В этот раз он прежде всего направился к Петру — слишком давно не видел друга. Петр, сильно постаревший, был крепок. Вокруг глаз разбегались веселые морщинки, губы то и дело растягивались в добродушной улыбке. Вера тоже сильно изменилась, но глаза лучились счастьем. Оба обрадовались, увидев на пороге своей квартиры Мишку, засуетились, не зная, куда усадить дорогого гостя.
— Да хватит вам суетиться! — смеялся Михаил. — Вера, ты еще не все запасы на стол выставила? Дай я в закромах покопаюсь, вдруг еще чего найду?
— Да ну тебя, обалдуй непутевый! — замахнулась на него Вера полотенцем. — Ты когда у нас в последний раз был? Лет пять назад? А то и поболе! Уже вон Лидочке, внучке старшенькой, шесть годков стукнуло, а ты приезжал, так Лизавета еще и не замужем была!
— Ну прости, Вер! Я и дома три года не был, — покаялся Михаил. — Служба все не пускала.
— А нынче что ж, пустила наконец? — с хрустом откусывая соленый огурец, спросил Петр.
— Как видишь, — усмехнулся мужчина. — Вот же я, перед тобой сижу. Вы лучше про внуков мне расскажите! Весь свой выводок оженили?
— Ох, Мишенька, шутник ты! Ну какой весь-то? Младшему тока тринадцать недавно было, Любаньке десять, — широко улыбнулась Вера. — Вот вернется от Лизоньки, поглядишь, какая вымахала! А Павка в своем доме пионеров пропадает — все машины какие-то они там строят. Вон, погляди — весь дом его моделями завален, да запчастями всякими! — махнула рукой Вера в угол комнаты, в котором действительно стоял сервант, буквально забитый моделями и различными деталями.

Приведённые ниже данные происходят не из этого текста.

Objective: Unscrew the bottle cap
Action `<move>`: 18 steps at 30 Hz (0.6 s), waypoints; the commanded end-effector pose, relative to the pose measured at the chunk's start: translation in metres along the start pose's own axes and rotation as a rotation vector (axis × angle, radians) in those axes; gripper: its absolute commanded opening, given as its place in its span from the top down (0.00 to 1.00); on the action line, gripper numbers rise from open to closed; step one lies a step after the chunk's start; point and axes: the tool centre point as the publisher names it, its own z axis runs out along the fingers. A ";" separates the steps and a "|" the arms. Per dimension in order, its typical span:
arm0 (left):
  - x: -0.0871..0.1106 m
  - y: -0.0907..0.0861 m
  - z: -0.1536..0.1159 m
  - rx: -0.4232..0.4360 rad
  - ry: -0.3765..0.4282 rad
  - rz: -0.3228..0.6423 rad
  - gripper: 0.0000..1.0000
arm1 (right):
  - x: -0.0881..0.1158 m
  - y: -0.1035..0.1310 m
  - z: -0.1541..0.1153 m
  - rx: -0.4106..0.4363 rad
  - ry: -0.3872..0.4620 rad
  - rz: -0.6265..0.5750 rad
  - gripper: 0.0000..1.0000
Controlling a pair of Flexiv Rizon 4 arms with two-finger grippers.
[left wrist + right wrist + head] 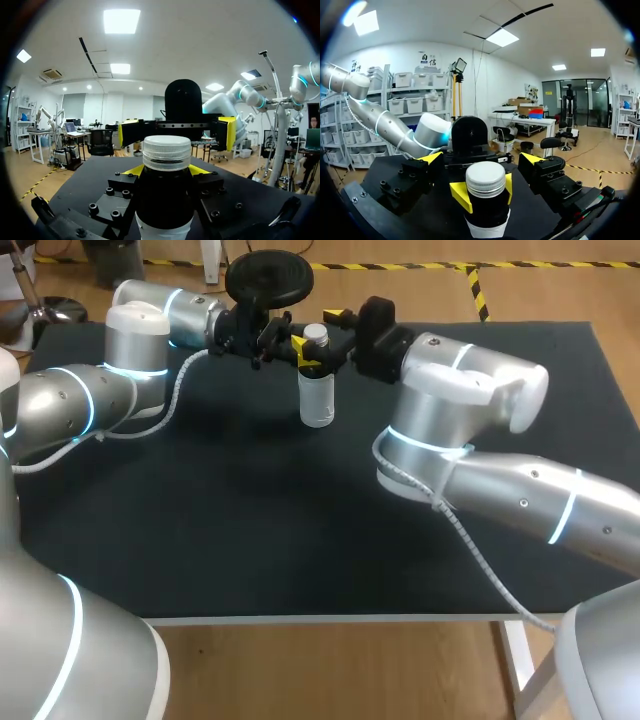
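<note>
Looking over a matt black table (pixel 200 540), flat and plain. Finding the bottle (pixel 317 400) standing upright toward the far middle of it, base apparently resting on that surface. Judging it light and probably empty: clear, thin-walled plastic, cylindrical and smooth, likely denting or slipping under a hard squeeze on the body. Taking the stiffer neck as the better hold, and seeing the left gripper (pixel 167 171) pinching exactly there, yellow tips pressing in from both sides just under the cap (pixel 166 152). Reading that cap as hard white plastic, round and flat-topped, finely ribbed around the rim, so offering good purchase for a twist. Seeing the right gripper (pixel 481 159) spread wide, tips flanking the cap without touching it. Expecting to need a firm, level squeeze on the ribs, guarding against tipping or spinning so light a bottle.
</note>
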 end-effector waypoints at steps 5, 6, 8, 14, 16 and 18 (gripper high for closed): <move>-0.002 0.000 0.000 -0.001 0.004 0.000 1.00 | -0.002 -0.002 0.002 -0.003 0.008 0.007 0.73; -0.002 0.000 0.000 -0.001 0.004 0.000 1.00 | -0.002 -0.002 0.002 -0.003 0.009 0.008 0.86; -0.002 0.000 0.000 -0.001 0.004 0.000 1.00 | -0.002 -0.003 0.003 -0.003 0.011 0.009 1.00; -0.002 0.000 0.000 -0.001 0.004 0.000 1.00 | -0.002 -0.004 0.002 -0.005 0.020 0.014 1.00; -0.002 0.000 0.000 -0.001 0.004 0.000 1.00 | -0.002 -0.004 0.002 -0.008 0.033 0.017 1.00; -0.002 0.000 0.000 -0.001 0.004 0.000 1.00 | -0.002 -0.005 0.002 -0.014 0.054 0.029 1.00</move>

— Не ворчи, мать! Ты хоть и бабка, но все одно не ворчи! — приобнял Петр жену за плечи и привычно чмокнул ее в висок. — Занят мальчишка — и ладно! Все не по улице шастает. А механизьмы знать — то дело большое. Пускай учится.
— Так разве ж я против? — всплеснула руками Вера. — Тока полы сами отмывать после своих механизьмов станете.
— Помоем, не волнуйся, — проворчал Петр, обновляя стаканы.
— Ну а старшие? — улыбнулся Михаил.
— Ну а что старшие? — крякнул Петр. — Ванька вон как на магистраль свою уехал[4], так там и женился, и осел. В Омске с женой устроились. Уж двоих ребятишек родили, Володю да Егора, да Нина третьего ждет. Фотокарточки вон присылали, да сами пару раз приезжали. Костька, ты знаешь, в армии в Севастополе служил, на корабле. Сказал, море его позвало, — хмыкнул мужчина. — Там и остался. По морю своему так до сих пор и плавает. Все нас с матерью к себе зовет, хоть совсем жить, хоть в отпуск. Любашка с Павкой о том годе ездили к нему, приехали довольные, загорелые…
— А каких ракушек-то напривозили! — прижав руку к щеке, покачала головой Вера. — Ща, вот покажу тебе! — попыталась она вскочить из-за стола.
— Сиди уж, опосля покажешь, — ухватил ее за руку Петр, усаживая на место. — Мы еще и фотокарточки не глядели.
— А Лизавета? — улыбнулся Мишка, вспоминая хитрую темноволосую лисичку с нереально синими глазами.
— А Лизавета вон замуж выскочила. Попервой-то мы с матерью против были — рановато, всего-то ей девятнадцать было. Но ничего, муж у ней хороший. Выучиться заставил. Врачом она у нас стала, как и Верунька вот. Тока она в хирурги пошла. Деток оперирует. Нравится ей с детями возиться, — с улыбкой продолжил рассказ Петр. — Сама вон уж третьего родит вот-вот. Двух девок родила, так мало ей — мальчика, говорит, хочу.